Segment Start: DATA

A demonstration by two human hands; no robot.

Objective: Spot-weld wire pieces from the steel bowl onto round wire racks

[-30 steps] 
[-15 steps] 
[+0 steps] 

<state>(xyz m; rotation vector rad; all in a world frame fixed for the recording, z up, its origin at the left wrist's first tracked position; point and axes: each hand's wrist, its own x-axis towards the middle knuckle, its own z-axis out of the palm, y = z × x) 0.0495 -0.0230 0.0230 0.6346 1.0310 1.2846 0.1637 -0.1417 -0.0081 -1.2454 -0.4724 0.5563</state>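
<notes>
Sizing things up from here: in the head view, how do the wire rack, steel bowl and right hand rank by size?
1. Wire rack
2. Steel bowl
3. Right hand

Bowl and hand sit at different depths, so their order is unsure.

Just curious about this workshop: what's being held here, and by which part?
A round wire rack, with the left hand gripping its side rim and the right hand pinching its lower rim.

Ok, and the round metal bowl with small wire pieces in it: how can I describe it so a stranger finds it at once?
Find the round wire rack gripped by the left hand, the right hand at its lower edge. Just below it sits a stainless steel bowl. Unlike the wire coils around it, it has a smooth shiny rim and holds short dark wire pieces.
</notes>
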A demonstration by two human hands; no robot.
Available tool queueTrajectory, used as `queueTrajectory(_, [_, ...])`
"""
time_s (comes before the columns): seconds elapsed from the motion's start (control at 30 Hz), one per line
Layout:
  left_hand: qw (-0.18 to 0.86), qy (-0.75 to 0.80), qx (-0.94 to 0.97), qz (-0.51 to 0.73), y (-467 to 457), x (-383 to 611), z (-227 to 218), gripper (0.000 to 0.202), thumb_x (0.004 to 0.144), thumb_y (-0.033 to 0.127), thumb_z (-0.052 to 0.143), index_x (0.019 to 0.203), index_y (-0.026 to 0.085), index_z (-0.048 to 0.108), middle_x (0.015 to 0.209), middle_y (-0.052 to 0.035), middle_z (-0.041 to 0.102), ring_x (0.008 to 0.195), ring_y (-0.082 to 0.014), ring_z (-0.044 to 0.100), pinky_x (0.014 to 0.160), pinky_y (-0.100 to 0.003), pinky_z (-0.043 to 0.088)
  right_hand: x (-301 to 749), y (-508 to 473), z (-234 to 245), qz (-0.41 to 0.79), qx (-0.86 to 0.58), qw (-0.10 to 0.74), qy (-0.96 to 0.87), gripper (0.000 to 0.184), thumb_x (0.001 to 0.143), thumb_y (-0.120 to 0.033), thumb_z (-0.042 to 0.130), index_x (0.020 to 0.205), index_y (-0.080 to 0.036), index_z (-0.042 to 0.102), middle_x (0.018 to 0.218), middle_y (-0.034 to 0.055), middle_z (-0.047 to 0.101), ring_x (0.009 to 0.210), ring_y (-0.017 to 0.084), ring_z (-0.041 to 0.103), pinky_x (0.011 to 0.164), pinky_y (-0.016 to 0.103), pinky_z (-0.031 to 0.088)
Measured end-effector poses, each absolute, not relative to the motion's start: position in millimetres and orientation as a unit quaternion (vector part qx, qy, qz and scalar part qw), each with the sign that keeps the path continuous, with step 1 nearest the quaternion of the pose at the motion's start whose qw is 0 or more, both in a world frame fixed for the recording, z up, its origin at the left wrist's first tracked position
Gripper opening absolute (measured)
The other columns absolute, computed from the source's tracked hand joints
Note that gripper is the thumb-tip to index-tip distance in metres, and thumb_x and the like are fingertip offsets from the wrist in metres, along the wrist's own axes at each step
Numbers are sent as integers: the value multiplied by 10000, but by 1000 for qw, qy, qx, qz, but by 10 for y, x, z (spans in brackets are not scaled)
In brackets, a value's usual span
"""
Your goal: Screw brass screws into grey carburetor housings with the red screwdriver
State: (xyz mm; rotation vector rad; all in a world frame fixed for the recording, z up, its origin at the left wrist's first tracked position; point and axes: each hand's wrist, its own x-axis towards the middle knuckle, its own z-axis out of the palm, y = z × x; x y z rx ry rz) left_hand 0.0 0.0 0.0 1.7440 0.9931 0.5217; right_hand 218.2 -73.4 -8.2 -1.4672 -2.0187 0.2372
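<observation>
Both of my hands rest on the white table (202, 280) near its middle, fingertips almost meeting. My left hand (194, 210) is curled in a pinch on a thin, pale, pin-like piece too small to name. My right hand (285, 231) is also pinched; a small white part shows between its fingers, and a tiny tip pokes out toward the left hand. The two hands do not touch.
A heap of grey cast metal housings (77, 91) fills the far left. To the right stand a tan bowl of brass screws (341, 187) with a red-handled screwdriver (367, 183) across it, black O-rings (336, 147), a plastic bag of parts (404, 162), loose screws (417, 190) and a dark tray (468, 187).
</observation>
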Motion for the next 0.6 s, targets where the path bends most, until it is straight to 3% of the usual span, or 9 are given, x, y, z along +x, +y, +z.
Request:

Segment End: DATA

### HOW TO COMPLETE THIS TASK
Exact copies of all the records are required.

### ANSWER SPACE
A demonstration by two human hands; no robot.

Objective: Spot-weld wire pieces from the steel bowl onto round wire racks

[-30 steps] 
[-15 steps] 
[+0 steps] 

<state>(xyz m; rotation vector rad; all in a world frame fixed for the recording, z up, its origin at the left wrist's first tracked position; point and axes: each hand's wrist, its own x-axis towards the middle knuckle, its own z-axis out of the palm, y = z × x) 0.0495 -0.0230 0.0230 0.6346 1.0310 1.2846 0.1637 -0.1417 -0.0081 -1.2454 -0.4724 0.5563</state>
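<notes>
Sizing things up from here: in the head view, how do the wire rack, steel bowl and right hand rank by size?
1. Wire rack
2. Steel bowl
3. Right hand

Bowl and hand sit at different depths, so their order is unsure.

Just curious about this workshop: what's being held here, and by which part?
A round wire rack, with the left hand gripping its side rim and the right hand pinching its lower rim.

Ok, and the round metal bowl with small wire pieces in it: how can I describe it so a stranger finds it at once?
Find the round wire rack gripped by the left hand, the right hand at its lower edge. Just below it sits a stainless steel bowl. Unlike the wire coils around it, it has a smooth shiny rim and holds short dark wire pieces.
</notes>
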A demonstration by two human hands; no robot.
Available tool queueTrajectory, used as `queueTrajectory(_, [_, ...])`
"""
time_s (comes before the columns): seconds elapsed from the motion's start (control at 30 Hz), one per line
Layout:
  left_hand: qw (-0.18 to 0.86), qy (-0.75 to 0.80), qx (-0.94 to 0.97), qz (-0.51 to 0.73), y (-467 to 457), x (-383 to 611), z (-227 to 218), gripper (0.000 to 0.202), thumb_x (0.004 to 0.144), thumb_y (-0.033 to 0.127), thumb_z (-0.052 to 0.143), index_x (0.019 to 0.203), index_y (-0.026 to 0.085), index_z (-0.048 to 0.108), middle_x (0.015 to 0.209), middle_y (-0.052 to 0.035), middle_z (-0.041 to 0.102), ring_x (0.008 to 0.195), ring_y (-0.082 to 0.014), ring_z (-0.044 to 0.100), pinky_x (0.014 to 0.160), pinky_y (-0.100 to 0.003), pinky_z (-0.043 to 0.088)
  right_hand: x (-301 to 749), y (-508 to 473), z (-234 to 245), qz (-0.41 to 0.79), qx (-0.86 to 0.58), qw (-0.10 to 0.74), qy (-0.96 to 0.87), gripper (0.000 to 0.184), thumb_x (0.001 to 0.143), thumb_y (-0.120 to 0.033), thumb_z (-0.042 to 0.130), index_x (0.020 to 0.205), index_y (-0.080 to 0.036), index_z (-0.042 to 0.102), middle_x (0.018 to 0.218), middle_y (-0.034 to 0.055), middle_z (-0.047 to 0.101), ring_x (0.009 to 0.210), ring_y (-0.017 to 0.084), ring_z (-0.041 to 0.103), pinky_x (0.011 to 0.164), pinky_y (-0.016 to 0.103), pinky_z (-0.031 to 0.088)
Measured end-effector poses, each absolute, not relative to the motion's start: position in millimetres and orientation as a unit quaternion (vector part qx, qy, qz and scalar part qw), each with the sign that keeps the path continuous, with step 1 nearest the quaternion of the pose at the motion's start whose qw is 0 or more, both in a world frame fixed for the recording, z up, its origin at the left wrist's first tracked position
Gripper opening absolute (measured)
The other columns absolute, computed from the source's tracked hand joints
Note that gripper is the thumb-tip to index-tip distance in metres, and thumb_x and the like are fingertip offsets from the wrist in metres, along the wrist's own axes at each step
Numbers are sent as integers: the value multiplied by 10000, but by 1000 for qw, qy, qx, qz, but by 10 for y, x, z (spans in brackets are not scaled)
In brackets, a value's usual span
"""
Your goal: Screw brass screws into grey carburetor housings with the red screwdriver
State: (xyz mm; rotation vector rad; all in a world frame fixed for the recording, z up, its origin at the left wrist's first tracked position; point and axes: each hand's wrist, its own x-axis towards the middle knuckle, its own z-axis out of the palm, y = z × x; x y z rx ry rz) left_hand 0.0 0.0 0.0 1.7440 0.9931 0.5217; right_hand 218.2 -73.4 -8.2 -1.4672 -2.0187 0.2372
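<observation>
Both of my hands rest on the white table (202, 280) near its middle, fingertips almost meeting. My left hand (194, 210) is curled in a pinch on a thin, pale, pin-like piece too small to name. My right hand (285, 231) is also pinched; a small white part shows between its fingers, and a tiny tip pokes out toward the left hand. The two hands do not touch.
A heap of grey cast metal housings (77, 91) fills the far left. To the right stand a tan bowl of brass screws (341, 187) with a red-handled screwdriver (367, 183) across it, black O-rings (336, 147), a plastic bag of parts (404, 162), loose screws (417, 190) and a dark tray (468, 187).
</observation>
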Motion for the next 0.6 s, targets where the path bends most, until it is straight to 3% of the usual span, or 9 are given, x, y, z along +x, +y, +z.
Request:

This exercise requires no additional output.